Гусарь, находя в случившемся раскладе несомненное зерно личной выгоды, оживленно засуетился вокруг Кречетова. Он ублажал его как ребенка, мурлыкал хохляцкий гопак, гладил по голове, помог прикурить папиросу, и все без иронии, без обидного смешка – настолько полно радостью было его сердце. Но вдруг взглянул на лицо Алексея и охнул:

– Ты бледный, як смерть! Ну-тка хлебни водицы. Да що ж водицы! Давай наливки выпьем за твое избавленье? Тьфу, опять двадцать пять! А ну выбрось ее из башки. Заколдовала, подлюка! Сделала из тебя чучело и соломой набила. Говорил я тоби, ведьма она.

– Когда письмо получил? – Кречетов провел ладонями по щекам.

– Нынче, еще до обеда…

– Кто привез: почтальон или?..

– Нет, не почтовый, ражий такой кабаняка, морда – во-о! Шиш лопатой прикроешь. Я к нему и так и эдак, кто, мол, поручил, що знаешь, не видел ли? А он мурло кирпичом и трындит одно: «Сказано было – не велено». Словом, бирюк. Каменное сердце. Такими бульвар мостить…

– Ну вот что. – Алексей решительно поднялся. – Из песни слова не выкинешь, но можно выкинуть песню. Может, ты и прав, что все к лучшему… Беличьи муфточки, шляпки с лентами – к дьяволу! Нас с тобой через три недели сцена ждет, а это не бантики и не рюшечки! Да и что такое сердечное счастье? Будь оно проклято… Это пустынное слово среднего рода. Хватит быть мухой на праздничном куличе! Гляди-ка, нашла румяного гимназиста… верно, Сашка? То мы юбок не знали прежде?

– Ай, молодца! Люблю! – притопнул Гусарь, тиская в объятиях друга. По-южному яркие голубые глаза Александра блестели задорно и даже драчливо.

– Эй, погоди! – Кречетов кое-как избавился от товарищеских тисков. – Согласен, Федо́ра уже не идет за Егора. Но возник один вариант с идеей. Я ж не вчера родился, чтобы в Тулу со своим самоваром ехать. Не спорь, братец, ее характер – сахар со стеклом, но и мой – не пряник.
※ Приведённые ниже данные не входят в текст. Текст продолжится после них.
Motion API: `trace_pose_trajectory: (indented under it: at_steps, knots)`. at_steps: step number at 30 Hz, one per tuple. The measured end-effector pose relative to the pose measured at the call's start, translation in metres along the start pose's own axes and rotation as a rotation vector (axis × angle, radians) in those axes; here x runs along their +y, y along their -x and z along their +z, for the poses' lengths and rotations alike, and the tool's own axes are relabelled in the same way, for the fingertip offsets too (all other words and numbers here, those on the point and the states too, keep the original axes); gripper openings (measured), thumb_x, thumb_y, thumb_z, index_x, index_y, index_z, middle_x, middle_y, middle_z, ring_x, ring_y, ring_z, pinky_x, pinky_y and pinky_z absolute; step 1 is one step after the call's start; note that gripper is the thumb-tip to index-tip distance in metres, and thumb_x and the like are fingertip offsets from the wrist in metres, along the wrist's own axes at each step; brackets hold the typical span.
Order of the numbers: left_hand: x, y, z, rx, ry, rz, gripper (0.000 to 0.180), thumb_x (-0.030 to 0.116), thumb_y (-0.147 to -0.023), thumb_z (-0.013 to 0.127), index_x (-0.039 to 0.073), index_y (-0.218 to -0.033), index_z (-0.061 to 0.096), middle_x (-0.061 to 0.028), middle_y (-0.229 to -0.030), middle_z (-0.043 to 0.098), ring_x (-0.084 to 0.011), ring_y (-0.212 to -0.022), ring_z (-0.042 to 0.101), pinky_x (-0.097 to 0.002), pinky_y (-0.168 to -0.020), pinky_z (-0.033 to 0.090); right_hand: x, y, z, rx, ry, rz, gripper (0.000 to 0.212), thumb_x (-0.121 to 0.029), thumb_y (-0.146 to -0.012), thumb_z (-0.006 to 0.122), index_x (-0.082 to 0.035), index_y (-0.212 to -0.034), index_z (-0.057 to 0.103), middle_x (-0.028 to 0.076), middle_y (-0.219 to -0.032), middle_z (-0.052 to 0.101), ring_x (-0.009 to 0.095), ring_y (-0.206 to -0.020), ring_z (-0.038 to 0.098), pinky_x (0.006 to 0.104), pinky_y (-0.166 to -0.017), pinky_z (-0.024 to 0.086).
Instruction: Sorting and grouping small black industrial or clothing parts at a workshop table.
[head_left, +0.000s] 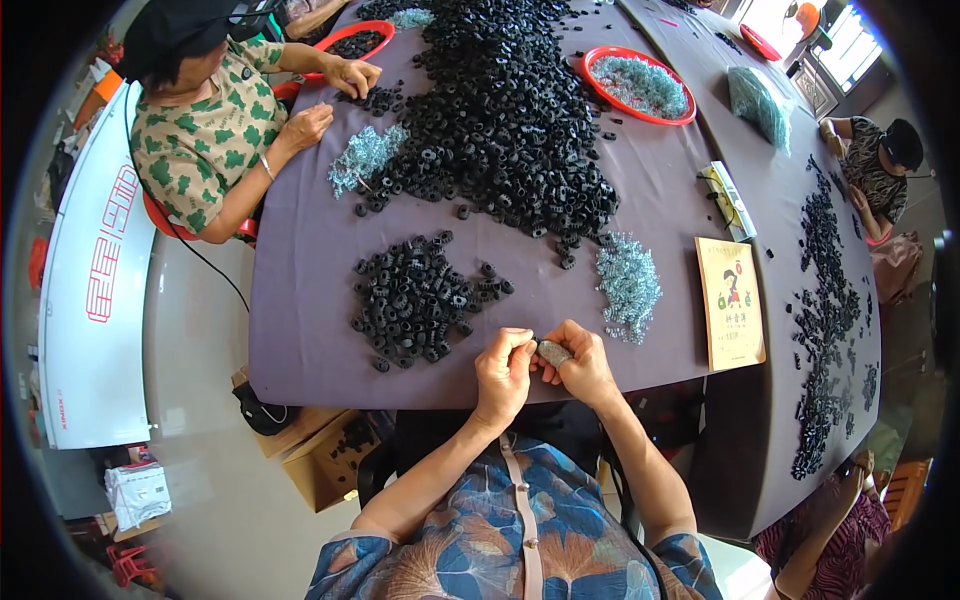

– Да що ж задумал? Не томи! Неужто опять… на поклон к ней, гадюке, пойдешь?

– Пойду, но не на поклон, а проверить. И не опять, а снова.

– Тьфу! Кацап ты был, кацапом сдохнешь… – разочарованно махнул рукой Гусарь. – Все вы одним миром мазаны. У нашего брата хохла честь тильки через кровь и мясо, силой отнять можно, а вы сами готовы отдать. Куда тоби такому дурному в пекло лизты?

– Тебя не спросил! Нашелся атаман. Лихо у тебя получается за меня шашкой махать! Нет уж, уволь – сыт. Тебе налево, мне направо.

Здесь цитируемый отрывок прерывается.